• **WORK TO COMPLETE**
Write each line out a second time, exactly as shown below.

• **INFORMATION SHOWN**

++++

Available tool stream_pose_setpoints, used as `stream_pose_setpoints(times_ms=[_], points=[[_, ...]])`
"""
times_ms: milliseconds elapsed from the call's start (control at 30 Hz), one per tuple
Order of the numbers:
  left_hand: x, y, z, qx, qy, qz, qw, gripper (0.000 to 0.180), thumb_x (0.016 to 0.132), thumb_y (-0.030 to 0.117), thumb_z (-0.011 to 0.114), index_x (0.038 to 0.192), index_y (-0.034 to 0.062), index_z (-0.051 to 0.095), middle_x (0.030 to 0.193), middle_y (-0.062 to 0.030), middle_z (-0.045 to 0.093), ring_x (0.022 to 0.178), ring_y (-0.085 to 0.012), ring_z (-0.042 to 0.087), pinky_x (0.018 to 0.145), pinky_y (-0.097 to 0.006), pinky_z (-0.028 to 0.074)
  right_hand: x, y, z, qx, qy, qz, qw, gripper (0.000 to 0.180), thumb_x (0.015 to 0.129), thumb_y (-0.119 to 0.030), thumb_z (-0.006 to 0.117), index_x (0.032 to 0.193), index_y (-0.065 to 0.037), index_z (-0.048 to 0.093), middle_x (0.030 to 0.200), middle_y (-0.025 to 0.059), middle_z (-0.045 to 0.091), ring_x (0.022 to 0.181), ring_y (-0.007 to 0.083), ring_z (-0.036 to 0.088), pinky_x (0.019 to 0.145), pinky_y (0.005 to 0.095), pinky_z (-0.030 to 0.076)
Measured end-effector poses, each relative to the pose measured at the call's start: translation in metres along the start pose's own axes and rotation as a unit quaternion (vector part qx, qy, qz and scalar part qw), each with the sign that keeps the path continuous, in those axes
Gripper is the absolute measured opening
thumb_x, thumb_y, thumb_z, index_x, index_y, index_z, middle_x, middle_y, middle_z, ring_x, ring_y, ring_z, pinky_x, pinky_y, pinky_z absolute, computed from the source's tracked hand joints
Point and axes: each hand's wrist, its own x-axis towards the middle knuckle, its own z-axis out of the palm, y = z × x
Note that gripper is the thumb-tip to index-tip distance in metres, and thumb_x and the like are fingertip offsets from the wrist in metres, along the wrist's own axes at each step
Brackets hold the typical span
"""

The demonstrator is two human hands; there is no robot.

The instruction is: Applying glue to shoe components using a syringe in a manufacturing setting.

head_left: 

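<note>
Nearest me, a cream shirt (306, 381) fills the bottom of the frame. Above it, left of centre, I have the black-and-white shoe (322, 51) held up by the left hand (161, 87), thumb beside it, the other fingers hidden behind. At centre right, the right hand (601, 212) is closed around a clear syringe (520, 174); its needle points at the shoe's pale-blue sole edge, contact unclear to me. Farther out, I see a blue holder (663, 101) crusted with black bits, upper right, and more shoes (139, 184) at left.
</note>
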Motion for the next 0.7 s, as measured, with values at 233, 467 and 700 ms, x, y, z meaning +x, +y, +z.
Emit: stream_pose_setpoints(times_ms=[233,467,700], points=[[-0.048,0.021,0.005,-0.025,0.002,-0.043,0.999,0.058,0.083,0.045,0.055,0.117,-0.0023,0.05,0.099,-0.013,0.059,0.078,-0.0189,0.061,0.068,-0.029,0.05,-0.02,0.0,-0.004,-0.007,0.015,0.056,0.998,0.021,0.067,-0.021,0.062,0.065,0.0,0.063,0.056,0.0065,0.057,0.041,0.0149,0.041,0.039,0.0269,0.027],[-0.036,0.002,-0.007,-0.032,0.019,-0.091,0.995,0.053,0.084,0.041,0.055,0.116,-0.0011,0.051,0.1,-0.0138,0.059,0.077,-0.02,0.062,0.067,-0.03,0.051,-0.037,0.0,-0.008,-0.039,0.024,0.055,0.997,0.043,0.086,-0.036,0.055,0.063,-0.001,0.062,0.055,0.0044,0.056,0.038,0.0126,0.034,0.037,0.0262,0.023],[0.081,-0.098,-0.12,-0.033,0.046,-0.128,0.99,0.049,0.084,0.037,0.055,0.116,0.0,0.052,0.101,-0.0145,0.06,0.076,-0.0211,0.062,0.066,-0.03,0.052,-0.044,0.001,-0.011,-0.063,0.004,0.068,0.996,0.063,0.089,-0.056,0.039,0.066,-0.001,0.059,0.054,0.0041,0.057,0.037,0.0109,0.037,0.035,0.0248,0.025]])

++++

• **TASK RESPONSE**
Available tool stream_pose_setpoints, used as `stream_pose_setpoints(times_ms=[_], points=[[_, ...]])`
"""
times_ms: milliseconds elapsed from the call's start (control at 30 Hz), one per tuple
Order of the numbers:
  left_hand: x, y, z, qx, qy, qz, qw, gripper (0.000 to 0.180), thumb_x (0.016 to 0.132), thumb_y (-0.030 to 0.117), thumb_z (-0.011 to 0.114), index_x (0.038 to 0.192), index_y (-0.034 to 0.062), index_z (-0.051 to 0.095), middle_x (0.030 to 0.193), middle_y (-0.062 to 0.030), middle_z (-0.045 to 0.093), ring_x (0.022 to 0.178), ring_y (-0.085 to 0.012), ring_z (-0.042 to 0.087), pinky_x (0.018 to 0.145), pinky_y (-0.097 to 0.006), pinky_z (-0.028 to 0.074)
  right_hand: x, y, z, qx, qy, qz, qw, gripper (0.000 to 0.180), thumb_x (0.015 to 0.129), thumb_y (-0.119 to 0.030), thumb_z (-0.006 to 0.117), index_x (0.032 to 0.193), index_y (-0.065 to 0.037), index_z (-0.048 to 0.093), middle_x (0.030 to 0.200), middle_y (-0.025 to 0.059), middle_z (-0.045 to 0.091), ring_x (0.022 to 0.181), ring_y (-0.007 to 0.083), ring_z (-0.036 to 0.088), pinky_x (0.019 to 0.145), pinky_y (0.005 to 0.095), pinky_z (-0.030 to 0.076)
Measured end-effector poses, each relative to the pose measured at the call's start: translation in metres along the start pose's own axes and rotation as a unit quaternion (vector part qx, qy, qz and scalar part qw), each with the sign that keeps the path continuous, in those axes
Gripper is the absolute measured opening
thumb_x, thumb_y, thumb_z, index_x, index_y, index_z, middle_x, middle_y, middle_z, ring_x, ring_y, ring_z, pinky_x, pinky_y, pinky_z absolute, computed from the source's tracked hand joints
Point and axes: each hand's wrist, its own x-axis towards the middle knuckle, its own z-axis out of the palm, y = z × x
Note that gripper is the thumb-tip to index-tip distance in metres, and thumb_x and the like are fingertip offsets from the wrist in metres, along the wrist's own axes at each step
Brackets hold the typical span
"""

The demonstrator is two human hands; there is no robot.

The instruction is: Applying glue to shoe components using a syringe in a manufacturing setting.

head_left: 

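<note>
Nearest me, a cream shirt (306, 381) fills the bottom of the frame. Above it, left of centre, I have the black-and-white shoe (322, 51) held up by the left hand (161, 87), thumb beside it, the other fingers hidden behind. At centre right, the right hand (601, 212) is closed around a clear syringe (520, 174); its needle points at the shoe's pale-blue sole edge, contact unclear to me. Farther out, I see a blue holder (663, 101) crusted with black bits, upper right, and more shoes (139, 184) at left.
</note>
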Motion for the next 0.7 s, as measured, with values at 233, 467 and 700 ms, x, y, z meaning +x, +y, +z.
Emit: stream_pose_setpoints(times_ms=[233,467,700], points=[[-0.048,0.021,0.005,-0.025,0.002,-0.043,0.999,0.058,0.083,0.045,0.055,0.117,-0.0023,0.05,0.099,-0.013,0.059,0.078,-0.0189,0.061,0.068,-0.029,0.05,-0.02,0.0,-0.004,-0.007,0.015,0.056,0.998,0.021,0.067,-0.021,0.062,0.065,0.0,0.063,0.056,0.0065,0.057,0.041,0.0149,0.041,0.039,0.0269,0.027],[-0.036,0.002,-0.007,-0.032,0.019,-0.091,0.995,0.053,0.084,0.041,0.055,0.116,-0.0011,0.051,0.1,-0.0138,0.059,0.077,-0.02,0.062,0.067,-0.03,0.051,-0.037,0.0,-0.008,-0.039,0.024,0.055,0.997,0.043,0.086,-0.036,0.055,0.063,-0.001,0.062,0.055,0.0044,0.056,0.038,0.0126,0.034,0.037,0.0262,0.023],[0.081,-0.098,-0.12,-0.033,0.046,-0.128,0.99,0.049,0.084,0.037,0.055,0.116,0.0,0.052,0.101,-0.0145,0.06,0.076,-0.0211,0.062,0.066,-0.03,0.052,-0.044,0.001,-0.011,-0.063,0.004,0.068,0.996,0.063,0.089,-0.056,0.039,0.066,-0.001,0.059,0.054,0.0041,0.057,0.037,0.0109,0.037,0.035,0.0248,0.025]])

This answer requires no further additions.